Two First Nations communities have already expressed interest in the building, notes Lewis. However, the VSB hasn't made a decision on whether to relocate or tear down the building yet.

"Following hearing from a business owner about possibly relocating the yellow schoolhouse [...] staff are reviewing the proposal to determine if it is feasible," a spokesperson for the VSB told V.I.A. by email.

Lewis is hopeful though.

"We're very pleased that they're working with us; they're doing the right thing now," he says of the VSB, noting that this process shines a light on what he says is a flaw in the system.

The flaw it raises

Lewis's company specializes in home and building relocation, and he's hoping more developers, building owners, and municipal governments will move away from demolition and towards other considerations.
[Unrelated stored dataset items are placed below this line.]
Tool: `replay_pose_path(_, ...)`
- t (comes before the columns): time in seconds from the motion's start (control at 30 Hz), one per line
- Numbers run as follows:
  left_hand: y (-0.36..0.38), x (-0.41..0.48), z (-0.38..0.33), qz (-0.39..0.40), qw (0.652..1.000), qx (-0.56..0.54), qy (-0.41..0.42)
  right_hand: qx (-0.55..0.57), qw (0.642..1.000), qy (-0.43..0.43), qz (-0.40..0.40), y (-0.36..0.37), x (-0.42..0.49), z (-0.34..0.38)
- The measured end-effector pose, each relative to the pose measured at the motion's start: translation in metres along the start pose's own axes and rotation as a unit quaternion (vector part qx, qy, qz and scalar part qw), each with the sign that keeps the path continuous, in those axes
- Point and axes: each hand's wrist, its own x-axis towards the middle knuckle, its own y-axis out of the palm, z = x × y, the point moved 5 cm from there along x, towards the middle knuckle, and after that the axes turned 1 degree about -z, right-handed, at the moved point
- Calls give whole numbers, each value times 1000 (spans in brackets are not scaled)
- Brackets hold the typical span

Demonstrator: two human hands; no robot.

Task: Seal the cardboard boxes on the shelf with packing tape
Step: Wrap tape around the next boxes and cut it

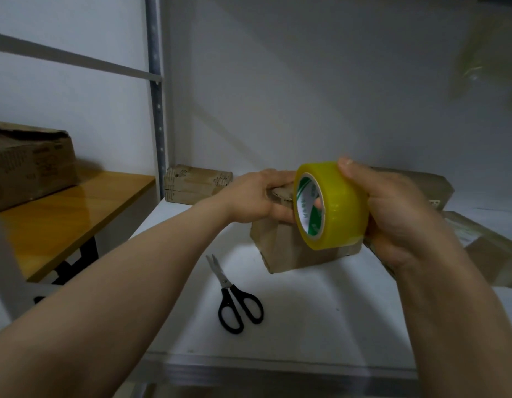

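A small cardboard box (286, 248) stands on the white shelf (320, 311) in the middle of the view. My left hand (257, 196) grips its upper left edge, fingers curled over the flap. My right hand (398, 214) holds a roll of yellow packing tape (332, 205) against the box's top right, thumb on the roll's outer face and a fingertip inside the core. The box's top is mostly hidden behind the roll and both hands.
Black-handled scissors (234, 297) lie on the shelf in front of the box. Another small box (194, 183) sits at the back left, more boxes (484, 242) at the right. A large box (28, 165) rests on a wooden table (65, 214) beyond the shelf post (157, 110).
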Motion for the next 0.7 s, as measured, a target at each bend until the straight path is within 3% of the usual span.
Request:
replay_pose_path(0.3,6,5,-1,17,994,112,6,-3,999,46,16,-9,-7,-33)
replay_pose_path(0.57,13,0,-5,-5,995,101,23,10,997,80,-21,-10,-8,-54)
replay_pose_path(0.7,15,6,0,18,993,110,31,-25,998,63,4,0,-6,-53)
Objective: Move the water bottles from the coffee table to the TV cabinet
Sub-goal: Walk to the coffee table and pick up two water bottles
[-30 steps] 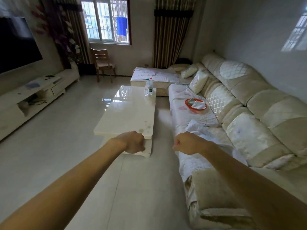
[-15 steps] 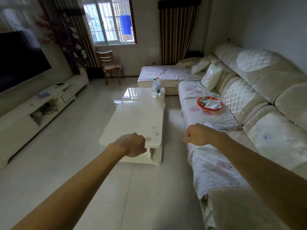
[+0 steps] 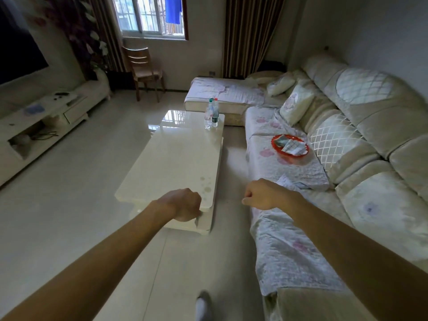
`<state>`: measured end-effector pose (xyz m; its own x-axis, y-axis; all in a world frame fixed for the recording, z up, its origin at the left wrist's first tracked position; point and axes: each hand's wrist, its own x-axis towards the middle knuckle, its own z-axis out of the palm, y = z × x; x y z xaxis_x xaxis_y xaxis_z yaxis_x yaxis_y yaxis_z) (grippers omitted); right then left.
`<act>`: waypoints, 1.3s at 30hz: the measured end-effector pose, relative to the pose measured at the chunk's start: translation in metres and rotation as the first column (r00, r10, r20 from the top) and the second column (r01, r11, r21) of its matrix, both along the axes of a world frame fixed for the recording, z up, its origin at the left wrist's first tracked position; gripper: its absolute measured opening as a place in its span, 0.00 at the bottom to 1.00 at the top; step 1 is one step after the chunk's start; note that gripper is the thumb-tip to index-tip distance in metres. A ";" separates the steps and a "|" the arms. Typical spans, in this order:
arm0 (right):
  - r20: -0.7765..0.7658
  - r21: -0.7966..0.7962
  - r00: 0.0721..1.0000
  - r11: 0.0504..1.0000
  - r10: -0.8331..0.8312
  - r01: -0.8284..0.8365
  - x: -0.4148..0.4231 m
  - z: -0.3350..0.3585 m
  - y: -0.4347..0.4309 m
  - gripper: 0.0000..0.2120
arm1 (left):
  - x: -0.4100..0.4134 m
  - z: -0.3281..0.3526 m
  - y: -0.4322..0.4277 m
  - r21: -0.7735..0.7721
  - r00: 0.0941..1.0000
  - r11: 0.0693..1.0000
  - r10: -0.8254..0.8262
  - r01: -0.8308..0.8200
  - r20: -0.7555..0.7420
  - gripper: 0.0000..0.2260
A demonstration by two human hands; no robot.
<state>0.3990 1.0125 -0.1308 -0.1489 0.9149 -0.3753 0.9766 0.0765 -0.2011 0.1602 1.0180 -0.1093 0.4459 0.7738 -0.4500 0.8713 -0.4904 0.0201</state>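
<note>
Centrally, glossy coffee tbl (image 3: 176, 163) beside sofa (image 3: 370, 117)

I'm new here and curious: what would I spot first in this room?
Two fists, the left hand and right hand, stretch out in front, holding nothing. Past them, two water bottles stand together at the far end of the shiny white coffee table. A red plate sits on the cream sofa to the right.

- left hand (image 3: 183, 205), right hand (image 3: 266, 195): bare, unadorned.
- left forearm (image 3: 104, 258): bare, unsleeved to the frame edge at 8 o'clock.
- right forearm (image 3: 347, 239): likewise, to 4 o'clock.
- foot (image 3: 203, 306): whitish covering, blurred, at 6 o'clock; sock or shoe unclear.
</note>
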 end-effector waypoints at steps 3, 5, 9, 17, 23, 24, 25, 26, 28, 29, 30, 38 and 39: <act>0.003 0.005 1.000 1.000 -0.007 0.007 0.008 -0.005 0.041 0.16 | 0.011 -0.007 0.048 -0.018 0.999 1.000 -0.013 0.013 0.029 0.16; -0.014 0.019 0.999 0.999 -0.033 0.033 0.015 -0.009 0.069 0.15 | 0.017 -0.011 0.085 -0.012 0.998 1.000 -0.014 0.015 0.065 0.16; -0.023 0.012 0.999 0.999 -0.045 0.045 0.027 -0.017 0.119 0.14 | 0.030 -0.018 0.154 -0.008 0.992 1.000 -0.025 0.027 0.127 0.15; -0.003 0.036 0.998 0.997 -0.070 0.070 0.052 -0.012 0.204 0.11 | 0.049 -0.038 0.259 -0.002 0.991 0.998 -0.061 0.062 0.118 0.15; -0.029 0.037 0.993 0.993 -0.114 0.115 0.079 -0.027 0.261 0.12 | 0.082 -0.046 0.318 -0.023 0.990 0.996 -0.085 0.088 0.109 0.15; -0.025 0.030 0.993 0.993 -0.116 0.117 0.084 -0.031 0.271 0.12 | 0.089 -0.047 0.326 -0.028 0.991 0.995 -0.087 0.091 0.106 0.15; -0.021 0.023 0.993 0.993 -0.119 0.120 0.091 -0.034 0.282 0.12 | 0.097 -0.049 0.336 -0.032 0.992 0.995 -0.088 0.091 0.094 0.15; -0.021 0.024 0.992 0.992 -0.122 0.123 0.098 -0.036 0.294 0.12 | 0.104 -0.050 0.346 -0.039 0.993 0.995 -0.086 0.089 0.077 0.15; -0.041 0.034 0.992 0.992 -0.118 0.119 0.114 -0.041 0.322 0.12 | 0.119 -0.053 0.367 -0.048 0.996 0.996 -0.075 0.078 0.055 0.15; -0.053 0.042 0.992 0.993 -0.111 0.113 0.123 -0.043 0.336 0.11 | 0.128 -0.053 0.378 -0.046 0.996 0.996 -0.070 0.072 0.055 0.16; -0.067 0.048 0.992 0.993 -0.105 0.109 0.132 -0.043 0.351 0.11 | 0.138 -0.051 0.389 -0.048 0.996 0.997 -0.061 0.065 0.065 0.16; -0.098 0.026 0.993 0.997 -0.069 0.072 0.211 -0.046 0.457 0.13 | 0.223 -0.044 0.476 -0.072 0.995 0.997 -0.003 0.011 0.097 0.14; -0.087 0.028 0.994 0.998 -0.059 0.062 0.220 -0.048 0.470 0.13 | 0.231 -0.044 0.487 -0.070 0.993 0.998 0.002 0.006 0.115 0.13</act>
<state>0.6186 1.4828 -0.1785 -0.1234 0.9339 -0.3355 0.9586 0.0248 -0.2835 0.3912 1.5045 -0.1535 0.4992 0.7414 -0.4485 0.8603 -0.4858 0.1545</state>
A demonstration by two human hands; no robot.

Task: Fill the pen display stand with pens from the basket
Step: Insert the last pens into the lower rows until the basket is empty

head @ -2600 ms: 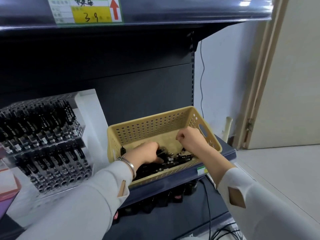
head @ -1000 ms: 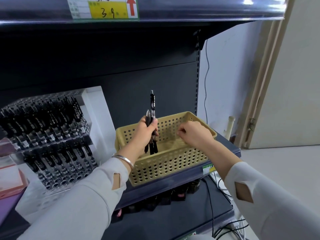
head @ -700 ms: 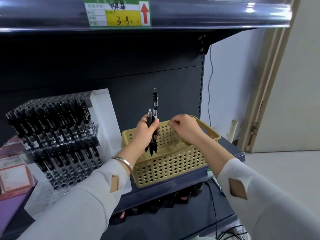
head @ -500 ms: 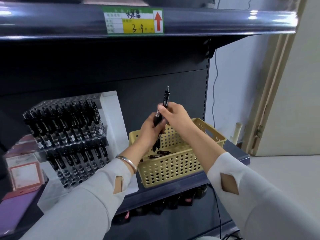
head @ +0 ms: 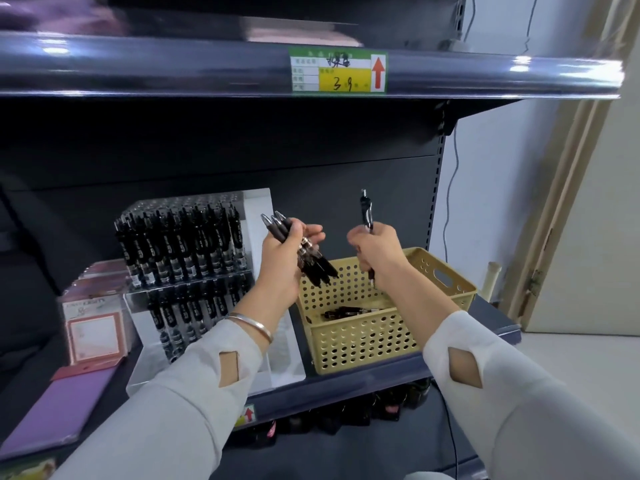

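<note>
Right now my left hand [head: 280, 258] curls round a bundle of black pens [head: 319, 267] at frame centre, while my right hand [head: 377, 252] pinches a single pen [head: 366, 213] upright above the tan basket [head: 367, 337]. The nearly full pen display stand [head: 180, 244] sits left of centre.

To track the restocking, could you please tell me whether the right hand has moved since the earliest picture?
Yes. The right hand has risen out of the basket and now sits above its rim, gripping one upright pen.
</note>
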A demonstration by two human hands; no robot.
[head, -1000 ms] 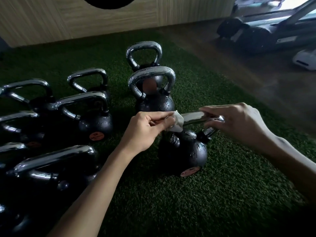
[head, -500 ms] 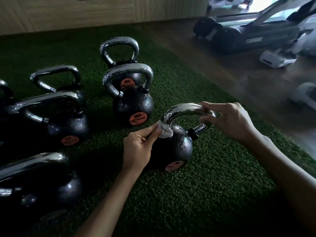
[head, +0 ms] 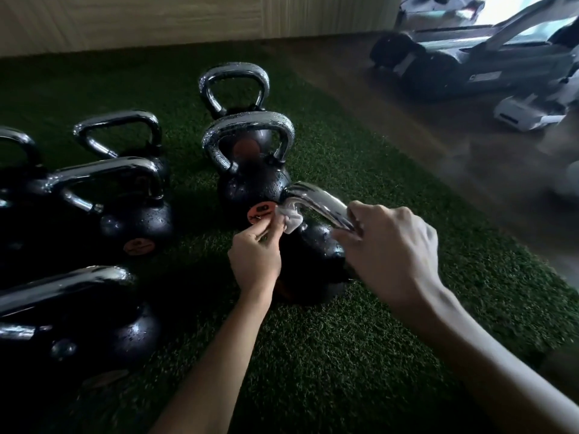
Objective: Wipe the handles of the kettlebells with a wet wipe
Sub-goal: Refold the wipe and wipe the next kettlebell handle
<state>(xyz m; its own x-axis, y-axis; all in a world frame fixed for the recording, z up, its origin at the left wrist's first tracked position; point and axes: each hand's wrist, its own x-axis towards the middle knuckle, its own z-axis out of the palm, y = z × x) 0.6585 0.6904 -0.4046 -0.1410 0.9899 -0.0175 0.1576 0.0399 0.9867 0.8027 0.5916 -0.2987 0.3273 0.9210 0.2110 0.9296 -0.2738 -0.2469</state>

Essentially he'd like people to think about houses using the old environmental mantra "Reduce, Reuse, Recycle." In this case, 'reuse' would be relocating and repurposing buildings, and 'recycling' would be the deconstruction and reuse of the building materials.

He estimates around 2,800 single-family homes are torn down in Metro Vancouver each year; another 1,000 are torn down on Vancouver Island. Of those, around 20 per cent could be relocated and repurposed; that's 760 homes per year in the province's most populous areas.

"I think there's this misconception that these old homes are of poor quality," Lewis says. "Lots are still good. They're being demolished just because they're in the wrong place."

And while Lewis agrees with the notion of densification, he believes demolishing perfectly good homes is wasteful and bad for the environment.

"The process to achieve densification is extremely wasteful," he says.

A new house has around 100 tonnes of raw material and carries tens of tonnes of carbon. Demolition sends all that to the dump.

For most developments, demolition of what is already on the land is a simple, easy solution. However, Lewis is looking for a more thoughtful triage process where more options are considered instead of jumping straight to destruction and dumping.

"The very last option should be demolition," he says.

The first option should be to see if infill is possible, though he estimates that would only work for around one per cent of properties. Next would be relocation, viable for around 20 per cent of houses.

The third consideration would be deconstruction, to salvage as much as possible from a site. Only then should demolition be considered, Lewis says.

Does it make cents?

This isn't new technology.

Relocating homes is not a new idea. Famed Vancouver resident Joe Fortes put his home on skids when threatened by development and hauled it several blocks, from the foot of Gilford Street to the foot of Bidwell Street, and the other end of English Bay Beach. And the Hastings Mill Store in Hastings Mill Park in Kitsilano is originally from the Gastown waterfront; it was moved in the 1930s.

Before all that, the town of Savona in B.C.'s interior was put on skids in the winter of 1884 and moved across Kamloops Lake to be close to the railway.

And Metro Vancouver already has one of the largest North American companies in building relocation in the Nickel Brothers, Lewis adds, which is the company he works with regularly.

While southern B.C.'s larger cities are looking at densification to sustainably house their populations, many smaller communities are struggling with labour shortages and material costs to build new housing stock.

"These homes are obstacles to developers in growing urban areas, but they could be a lifeline to someone who needs housing somewhere else," he says.

These days, cost-wise, Lewis says it's cheaper to relocate a house than a new build for some communities, especially islands, where labour shortages are causing costs to spike.

"You can't build on Bowen (Island) for less than $500 per square foot; to relocate this building it's going to be $80 to $100," he says of the schoolhouse.

And it's not like demolition is free; to get rid of the schoolhouse Lewis estimates it would cost the VSB around $50,000.

He's hoping government policies will be updated with green removal permits to encourage developers to use the triage model. Coquitlam is already discussing it, he says, and Seattle is working on policy as well.